Nasir Fears, 21, of North Philly, talked about the seven years he said he spent off and on the streets after his family rejected him when he came out of the closet. How he is now working for Wawa and pursuing his nursing certification.Read moreED HILLE / Staff Photographer

Richard Henry and Robert Jones took a break Tuesday from their maintenance jobs and sat on a ledge outside the Municipal Services Building to watch the protests that had overtaken the plaza.

From a stage, a woman crooned for the cheering crowd a shaky soul song - an original, it seemed: "Feeeel the Berrrnn."

There was a Bernie supporter in a Superman costume and another in Bernie jammies. There was guy bearing a large wooden cross on his shoulder with the message, "Vote 4 Jesus."

And there were some "Hillary for Prison" guys who seemed about ready to rumble with a few masked Communists.

Henry, 50, and Jones, 48, finished their cigarettes in the unforgiving heat. They had seen enough. Both work other jobs to survive; Henry works three. Neither has health insurance. They live in violent pockets of West Philadelphia. They had heard enough.

There are two cities in Philadelphia this week.

The one that has moved in for a few days - the media, the delegates, the protesters of all the stripes - and the one we live in every day. The one of contradiction and divide. The one with a downtown bursting with new growth and neighborhoods plagued by the highest poverty rate of any big city in the nation.

The one where working men like Henry and Jones sit on a bench in a Center City that is becoming shinier by the day and talk about the neighborhoods where they live. Neighborhoods just a few miles away that might as well be a universe away. Neighborhoods plagued by poverty and hunger - the types of issues that have not garnered nearly enough attention during this bizarre and frightening election.

God help us all if Donald Trump wins. But how is it that two nights into a Democratic National Convention held in a city where one out of four people lives in poverty, where one of five children goes without enough food, where 700 people sleep on the streets each night, the words hunger or homelessness have barely been mentioned from the lectern, if at all?

When the circus leaves, we will remain, as will our problems.

It was a point not lost on David Brown. He sighed as he watched the protesters, wishing the crowds were clamoring for something else: the end of homelessness.

I know David, having written about him. For more than 20 years, he slept on benches on the Parkway or inside refrigerator boxes in a lot next to the Free Library. Three years ago, he finally accepted a Project HOME outreach worker's plea to come inside.

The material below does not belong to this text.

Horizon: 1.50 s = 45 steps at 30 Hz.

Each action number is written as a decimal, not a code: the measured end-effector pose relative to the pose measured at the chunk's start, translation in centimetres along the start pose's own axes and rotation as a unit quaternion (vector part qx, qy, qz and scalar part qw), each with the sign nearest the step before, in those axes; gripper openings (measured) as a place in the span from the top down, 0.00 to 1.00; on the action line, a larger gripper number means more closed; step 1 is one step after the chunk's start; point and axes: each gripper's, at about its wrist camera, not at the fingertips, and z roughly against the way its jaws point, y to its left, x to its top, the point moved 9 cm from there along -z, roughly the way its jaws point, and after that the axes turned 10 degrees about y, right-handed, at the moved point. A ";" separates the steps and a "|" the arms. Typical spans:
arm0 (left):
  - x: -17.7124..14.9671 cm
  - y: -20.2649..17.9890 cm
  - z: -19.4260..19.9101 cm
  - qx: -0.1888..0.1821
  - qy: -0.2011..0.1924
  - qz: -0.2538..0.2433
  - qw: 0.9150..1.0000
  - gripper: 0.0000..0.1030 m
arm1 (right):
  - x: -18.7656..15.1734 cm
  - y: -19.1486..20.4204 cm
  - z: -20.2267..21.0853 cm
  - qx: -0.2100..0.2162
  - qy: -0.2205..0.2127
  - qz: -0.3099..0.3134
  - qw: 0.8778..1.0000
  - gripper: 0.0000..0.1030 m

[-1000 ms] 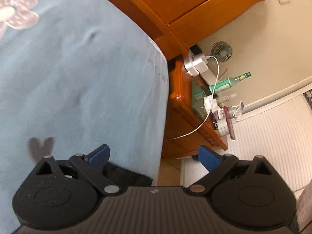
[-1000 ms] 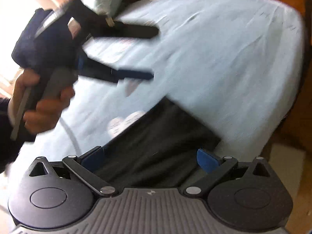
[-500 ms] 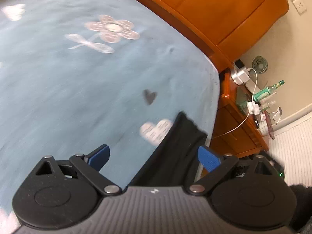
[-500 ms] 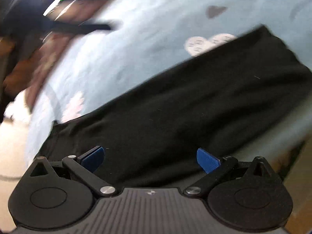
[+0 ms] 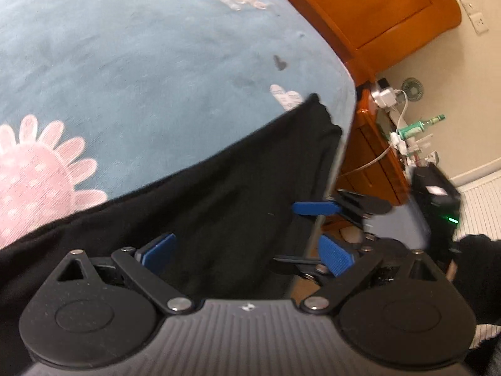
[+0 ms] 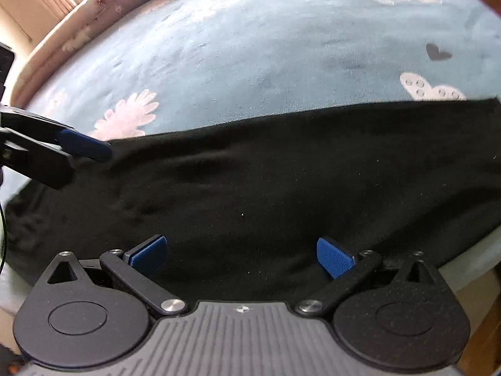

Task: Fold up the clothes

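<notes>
Most of both views was taken up by the bed, its blue sheet printed with pale flowers and small hearts, and along its near edge lay the one garment, black and spread fairly flat in a long band, with one end reaching the bed's corner by the wooden headboard. Part of the cloth seemed to hang over the side of the mattress, though how much was hidden. No fold line or doubled layer could be made out, so the folding looked barely begun: the piece was laid out, and the folding itself seemed still to be done. A nightstand cluttered with a bottle and a white cable stood beside the bed. The left gripper sat low over the cloth with its jaws wide and nothing between them; in the right wrist view its blue tips appeared at the far left, right at the garment's upper edge, but whether they touched the cloth could not be told. The right gripper hovered over the middle of the cloth, jaws likewise wide and empty. Neither had a hold, so the next step would likely be to pinch an edge.
</notes>
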 end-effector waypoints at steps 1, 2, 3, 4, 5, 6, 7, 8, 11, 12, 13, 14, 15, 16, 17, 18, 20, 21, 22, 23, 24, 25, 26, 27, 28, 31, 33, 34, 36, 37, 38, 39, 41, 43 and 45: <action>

Now he lives in an apartment and manages a boutique.

Having seen enough, Brown left the protests and walked to the library, passing the benches where he once slept.

At the Free Library on Tuesday, Project HOME was holding its own DNC event, "Stories From the Margins."

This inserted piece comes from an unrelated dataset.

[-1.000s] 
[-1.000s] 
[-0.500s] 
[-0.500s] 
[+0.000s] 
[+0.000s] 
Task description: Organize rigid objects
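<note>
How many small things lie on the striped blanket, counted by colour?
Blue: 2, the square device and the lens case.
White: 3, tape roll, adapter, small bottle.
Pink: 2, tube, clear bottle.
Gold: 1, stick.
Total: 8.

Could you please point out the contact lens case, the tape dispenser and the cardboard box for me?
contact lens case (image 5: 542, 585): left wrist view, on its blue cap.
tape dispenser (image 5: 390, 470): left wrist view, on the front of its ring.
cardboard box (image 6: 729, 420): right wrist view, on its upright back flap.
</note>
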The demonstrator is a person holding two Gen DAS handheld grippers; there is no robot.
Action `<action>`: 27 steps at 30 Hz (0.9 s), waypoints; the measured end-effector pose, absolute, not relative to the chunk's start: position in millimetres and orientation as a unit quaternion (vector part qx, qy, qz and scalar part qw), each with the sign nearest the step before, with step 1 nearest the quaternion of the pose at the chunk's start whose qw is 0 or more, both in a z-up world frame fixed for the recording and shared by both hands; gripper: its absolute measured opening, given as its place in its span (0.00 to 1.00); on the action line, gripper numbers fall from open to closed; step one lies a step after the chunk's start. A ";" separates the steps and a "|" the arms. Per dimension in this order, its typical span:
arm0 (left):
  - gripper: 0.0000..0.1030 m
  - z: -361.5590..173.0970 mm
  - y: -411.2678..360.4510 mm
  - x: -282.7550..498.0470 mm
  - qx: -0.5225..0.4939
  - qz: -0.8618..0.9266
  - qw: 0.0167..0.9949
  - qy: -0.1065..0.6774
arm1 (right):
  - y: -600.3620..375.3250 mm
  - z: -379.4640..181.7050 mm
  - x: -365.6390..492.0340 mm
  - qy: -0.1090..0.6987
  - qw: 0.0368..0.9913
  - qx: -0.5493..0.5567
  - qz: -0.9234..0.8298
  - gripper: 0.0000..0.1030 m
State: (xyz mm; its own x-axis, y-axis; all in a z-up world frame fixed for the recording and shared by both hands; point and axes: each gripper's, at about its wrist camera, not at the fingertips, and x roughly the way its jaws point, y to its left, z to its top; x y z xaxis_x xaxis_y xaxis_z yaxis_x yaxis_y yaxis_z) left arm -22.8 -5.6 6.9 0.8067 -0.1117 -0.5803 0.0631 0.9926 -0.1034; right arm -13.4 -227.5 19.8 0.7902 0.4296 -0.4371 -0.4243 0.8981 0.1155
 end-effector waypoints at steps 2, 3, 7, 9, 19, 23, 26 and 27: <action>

David talked about all those nights inside refrigerator boxes.

Ericka Brown, no relation to David, talked about the five years she lived on city streets and in shelters with her three children before she arrived at Project HOME. She now works for Project HOME as a digital literacy instructor. Her oldest is in college, while another child is thinking of joining the Air Force.

Nasir Fears, 21, of North Philly, talked about the seven years he said he spent off and on the streets after his family rejected him when he came out of the closet. How he is now working for Wawa and pursuing his nursing certification.

"I wanted my story to be heard," he said.

They were the types of stories, the types of voices, that need to be heard this week amid all the speeches and the shouting.

Project HOME had invited delegates and press and anyone in town for the DNC to come hear the stories of former homeless people.

"There will be lots of speeches, lots of rhetoric this week," said Sister Mary Scullion, the saint who runs Project HOME. "But so many voices will not be represented."

A few dozen people showed up for Tuesday's event at the library, but only a few press and six delegates came. No politicians made time for it.